The tool that permitted the attacks to be so persistent, however, were bots [read my earlier posts on bots and botnets Bots and Network Security and Zombie Computer Threat Increasing]. Back to Estonia:

“The attackers used a giant network of bots — perhaps as many as one million computers in places as far away as the United States and Vietnam — to amplify the impact of their assault. In a sign of their financial resources, there is evidence that they rented time on other so-called botnets. … In the early hours of May 9, traffic spiked to thousands of times the normal flow. May 10 was heavier still, forcing Estonia’s biggest bank to shut down its online service for more than an hour. Even now, the bank, Hansabank, is under assault and continues to block access to 300 suspect Internet addresses. It has had losses of at least $1 million. Finally, on the afternoon of May 10, the attackers’ time on the rented servers expired, and the botnet attacks fell off abruptly. All told, Arbor Networks measured dozens of attacks. The 10 largest assaults blasted streams of 90 megabits of data a second at Estonia’s networks, lasting up to 10 hours each. That is a data load equivalent to downloading the entire Windows XP operating system every six seconds for 10 hours.”

The authors note that Estonia’s defense was good, but not flawless. Few other countries, however, could have mounted a better overall battle. One of the most interesting fall-outs of the incident is that NATO is rethinking its mission.

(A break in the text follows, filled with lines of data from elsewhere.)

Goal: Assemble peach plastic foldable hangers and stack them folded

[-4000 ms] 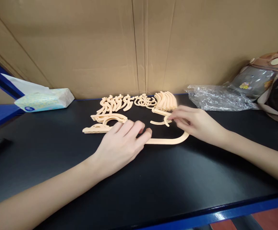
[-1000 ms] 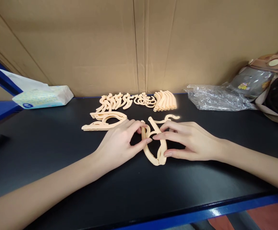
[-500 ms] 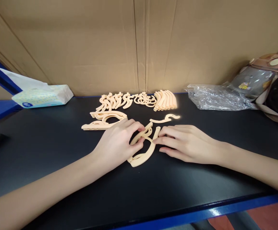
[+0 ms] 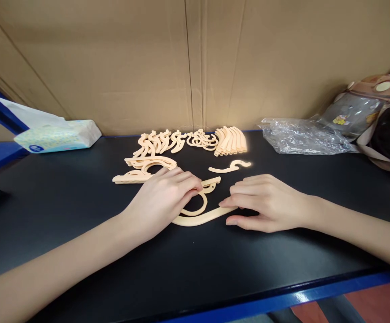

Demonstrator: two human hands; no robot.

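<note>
A beige plastic folding clothes hanger (image 4: 198, 219) lies on the black table, its two curved arms spread apart with a ring piece (image 4: 204, 206) between them. Over its left part, my left hand (image 4: 164, 197) pinches the upper arm, covering the joint end. The free tip of that arm (image 4: 213, 181) sticks out past the fingers. My right hand (image 4: 265, 204) has its thumb and fingertips closed about the right end of the lower arm. Just beyond the hands lies a loose hook piece (image 4: 230, 167) with one curved arm.
Folded beige hangers (image 4: 132, 178) lie behind my left hand. Along the back are rows of hook pieces (image 4: 161, 142), rings (image 4: 201, 140) and curved arms (image 4: 231, 141). A tissue pack (image 4: 60, 134) stands at left. Clear plastic wrap (image 4: 302, 137) and a bottle (image 4: 356, 110) are at right.
The hanger has turned and its arms have swung; the lower arm's free end has moved right and nearer me. My left hand has shifted its grip along the upper arm.
</note>
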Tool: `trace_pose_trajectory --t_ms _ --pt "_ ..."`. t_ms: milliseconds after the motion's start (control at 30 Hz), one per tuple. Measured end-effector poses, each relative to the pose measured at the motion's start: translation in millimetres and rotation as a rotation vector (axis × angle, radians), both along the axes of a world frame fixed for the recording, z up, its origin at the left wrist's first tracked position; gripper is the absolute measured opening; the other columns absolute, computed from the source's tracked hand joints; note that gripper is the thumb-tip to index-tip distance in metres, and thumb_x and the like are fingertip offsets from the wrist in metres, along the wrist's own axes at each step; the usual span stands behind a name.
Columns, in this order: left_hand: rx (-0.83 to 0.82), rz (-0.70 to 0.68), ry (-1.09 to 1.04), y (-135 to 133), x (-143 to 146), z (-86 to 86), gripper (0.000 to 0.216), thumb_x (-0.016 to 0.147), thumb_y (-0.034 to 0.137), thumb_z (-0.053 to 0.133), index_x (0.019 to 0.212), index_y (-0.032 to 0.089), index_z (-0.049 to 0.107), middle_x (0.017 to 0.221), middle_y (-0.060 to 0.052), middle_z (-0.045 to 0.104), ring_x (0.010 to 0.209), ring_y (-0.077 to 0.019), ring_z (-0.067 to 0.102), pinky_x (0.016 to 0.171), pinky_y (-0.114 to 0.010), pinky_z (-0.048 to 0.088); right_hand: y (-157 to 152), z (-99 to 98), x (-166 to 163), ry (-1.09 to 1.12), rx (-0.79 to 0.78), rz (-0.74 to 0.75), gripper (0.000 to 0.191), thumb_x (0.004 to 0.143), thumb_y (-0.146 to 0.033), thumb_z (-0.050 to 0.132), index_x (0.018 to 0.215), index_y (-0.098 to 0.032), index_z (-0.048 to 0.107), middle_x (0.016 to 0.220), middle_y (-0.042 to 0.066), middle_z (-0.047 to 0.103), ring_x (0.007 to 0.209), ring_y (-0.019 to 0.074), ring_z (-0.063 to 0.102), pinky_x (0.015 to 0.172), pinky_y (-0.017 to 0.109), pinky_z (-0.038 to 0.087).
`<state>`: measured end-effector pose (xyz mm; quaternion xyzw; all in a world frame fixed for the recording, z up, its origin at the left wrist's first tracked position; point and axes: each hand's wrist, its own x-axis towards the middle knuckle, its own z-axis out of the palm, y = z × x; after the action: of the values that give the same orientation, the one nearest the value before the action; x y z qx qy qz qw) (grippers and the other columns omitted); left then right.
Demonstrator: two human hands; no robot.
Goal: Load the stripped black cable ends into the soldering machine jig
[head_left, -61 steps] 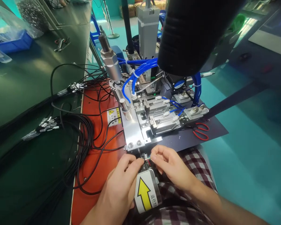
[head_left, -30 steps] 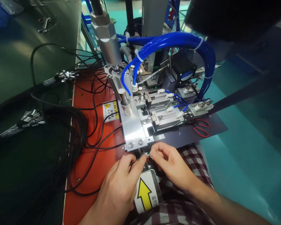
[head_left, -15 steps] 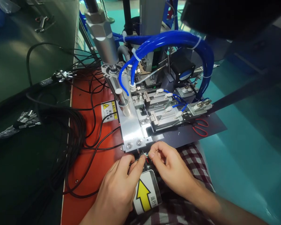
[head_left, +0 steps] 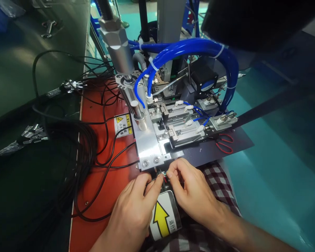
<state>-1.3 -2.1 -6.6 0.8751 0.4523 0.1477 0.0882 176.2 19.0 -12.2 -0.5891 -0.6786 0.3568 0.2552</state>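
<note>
Both left hand (head_left: pixel 135 200) and right hand (head_left: pixel 191 184) pinched small wires (head_left: pixel 165 178), the machine (head_left: pixel 182 133) just beyond them; this fine handling step seemed to call for a steady grip next.

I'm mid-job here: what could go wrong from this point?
The thin wires between the left hand and right hand are tiny and partly hidden, so one might slip or bend. A black cable loops across the red base toward the left hand; arm movement might drag it. The red-handled tool lies near the edge of the dark plate and might get knocked off.
</note>
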Motion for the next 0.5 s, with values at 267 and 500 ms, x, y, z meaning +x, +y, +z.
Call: trace_pose_trajectory --t_ms 267,500 --pt "-0.035 -0.002 -0.049 1.1 -0.7 1.9 0.044 0.082 0.001 0.039 0.122 0.012 0.053 0.094 -0.011 0.056 0.074 -0.0206 0.058 0.061 -0.033 0.056 1.2 0.6 0.6 0.09 -0.104 -0.011 0.016 0.09 -0.017 0.045 0.075 -0.021 0.048 0.071 0.0 0.053 0.063 0.0157 0.05 0.057 0.027 0.037" --pt "-0.122 -0.018 -0.059 0.1 -4.5 -1.5 0.045 0.084 0.005 0.037 0.127 0.013 0.049 0.102 -0.013 0.054 0.081 -0.0231 0.057 0.065 -0.036 0.056 0.5 -8.1 3.1 0.23 -0.155 -0.039 0.015 0.091 -0.02 0.046 0.076 -0.02 0.051 0.07 -0.002 0.053 0.06 0.0126 0.049 0.056 0.024 0.039"
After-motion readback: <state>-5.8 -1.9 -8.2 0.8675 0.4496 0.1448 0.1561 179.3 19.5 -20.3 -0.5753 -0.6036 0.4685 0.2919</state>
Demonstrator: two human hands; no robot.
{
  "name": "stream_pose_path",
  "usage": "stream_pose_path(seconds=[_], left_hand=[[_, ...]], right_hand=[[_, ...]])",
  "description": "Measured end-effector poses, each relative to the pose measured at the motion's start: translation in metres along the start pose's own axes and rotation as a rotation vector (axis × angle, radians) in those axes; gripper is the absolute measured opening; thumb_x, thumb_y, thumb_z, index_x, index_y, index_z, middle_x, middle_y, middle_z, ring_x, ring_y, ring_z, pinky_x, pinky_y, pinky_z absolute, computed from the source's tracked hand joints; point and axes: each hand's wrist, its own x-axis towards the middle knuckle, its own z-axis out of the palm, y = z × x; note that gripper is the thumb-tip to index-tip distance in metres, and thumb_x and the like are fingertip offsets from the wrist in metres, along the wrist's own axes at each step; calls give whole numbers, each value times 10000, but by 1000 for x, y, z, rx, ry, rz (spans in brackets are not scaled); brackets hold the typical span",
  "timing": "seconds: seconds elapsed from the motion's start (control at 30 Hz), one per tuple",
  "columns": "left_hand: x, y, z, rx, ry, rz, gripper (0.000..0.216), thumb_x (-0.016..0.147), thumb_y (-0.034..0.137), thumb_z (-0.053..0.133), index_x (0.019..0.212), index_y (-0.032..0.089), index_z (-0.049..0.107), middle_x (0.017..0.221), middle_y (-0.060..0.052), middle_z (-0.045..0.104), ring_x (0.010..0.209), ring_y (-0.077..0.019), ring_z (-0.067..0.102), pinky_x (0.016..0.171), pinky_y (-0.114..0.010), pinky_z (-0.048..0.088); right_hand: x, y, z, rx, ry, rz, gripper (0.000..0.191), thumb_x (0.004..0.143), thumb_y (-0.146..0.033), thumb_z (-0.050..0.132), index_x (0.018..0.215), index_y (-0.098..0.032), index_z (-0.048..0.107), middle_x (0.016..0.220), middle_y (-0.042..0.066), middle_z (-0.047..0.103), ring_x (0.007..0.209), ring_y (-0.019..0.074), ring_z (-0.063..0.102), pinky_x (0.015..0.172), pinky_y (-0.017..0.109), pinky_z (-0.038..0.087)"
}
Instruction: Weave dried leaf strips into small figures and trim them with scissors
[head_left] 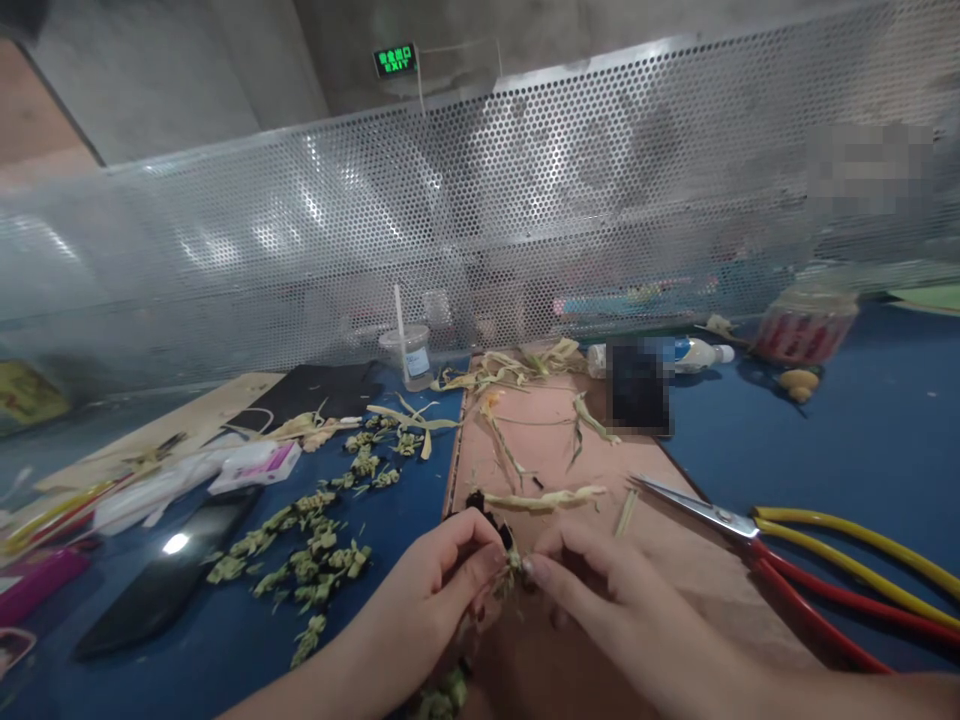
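My left hand [455, 572] pinches a small tuft of dry, straw-coloured plant fibre [512, 578] between thumb and fingertips. From the other side, my right hand [589, 580] has its thumb and fingers closed at the tuft's edge. A dark scrap [480, 503] shows just beyond my left fingers. Past both hands, a pale twisted husk strip [551, 499] lies on the pinkish-brown board [525, 435]. Many small knotted green pieces [319, 545] are spread to the left of my left hand.
Scissors [739, 522] with yellow and red handles lie at right. A black phone [169, 570] and a white-pink packet [257, 466] are on the left. At the back stand a plastic cup [411, 358] with a straw, a bottle [697, 356] lying down, and a perforated metal screen [510, 200].
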Motion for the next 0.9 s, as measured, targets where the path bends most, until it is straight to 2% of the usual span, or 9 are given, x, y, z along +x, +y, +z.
stream_pose_path(seconds=[0.13,0.23,0.4,0.53,0.77,0.9], left_hand=[[0,0,0,28,-42,12,243,846,381,473,725,172,497,604,54,435,573,-101,411,549,-217,326],[0,1,1,-7,-62,-24,247,833,404,489,754,169,491,606,57,445,564,-96,412,532,-212,319],[3,3,2,-197,-49,-119,237,813,386,526,893,163,522,570,62,463,511,-81,400,496,-192,310],[5,0,2,-282,-109,-159,254,784,404,571,843,157,562,551,52,474,482,-68,383,484,-189,298],[3,-4,0,-304,-136,-212,207,717,351,662,786,178,571,542,64,471,437,-50,367,434,-177,246],[2,0,0,-277,-142,-185,187,706,317,676,758,164,581,577,54,499,489,-54,403,461,-167,270]], right_hand=[[4,-1,-1,123,5,14,181,848,-368,488,870,-204,564,788,-2,557,752,145,503,658,241,393],[5,-2,-2,124,5,25,180,844,-364,499,814,-201,570,748,-10,544,729,141,503,655,244,394],[4,-4,-2,96,10,-84,181,850,-346,501,776,-202,581,762,-10,522,735,138,504,681,256,395],[5,-4,-3,3,59,-130,194,848,-357,515,765,-211,614,775,-7,506,752,139,503,693,263,389],[3,-4,-4,1,51,-150,210,843,-376,528,751,-220,634,790,-7,498,771,128,496,686,237,396],[1,-6,-3,-36,86,-185,191,838,-342,541,734,-218,642,814,3,493,804,133,491,690,229,401]])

“For NATO, the attack may lead to a discussion of whether it needs to modify its commitment to collective defense, enshrined in Article V of the North Atlantic Treaty. Mr. Aarelaid said NATO’s Internet security experts said little but took copious notes during their visit. Because of the murkiness of the Internet — where attackers can mask their identities by using the Internet addresses of others, or remotely program distant computers to send data without their owners even knowing it — several experts said that the attackers would probably never be caught. American government officials said that the nature of the attacks suggested they were initiated by “hacktivists,” technical experts who act independently from governments.”

It used to seem laughable for people to talk about cyber attacks in the same way they talked about missiles, bombs, and tanks. That is no longer the case. Cyber attacks can have serious national security consequences. The Estonian incident will provide a case study that those concerned about cyber security will ponder for years.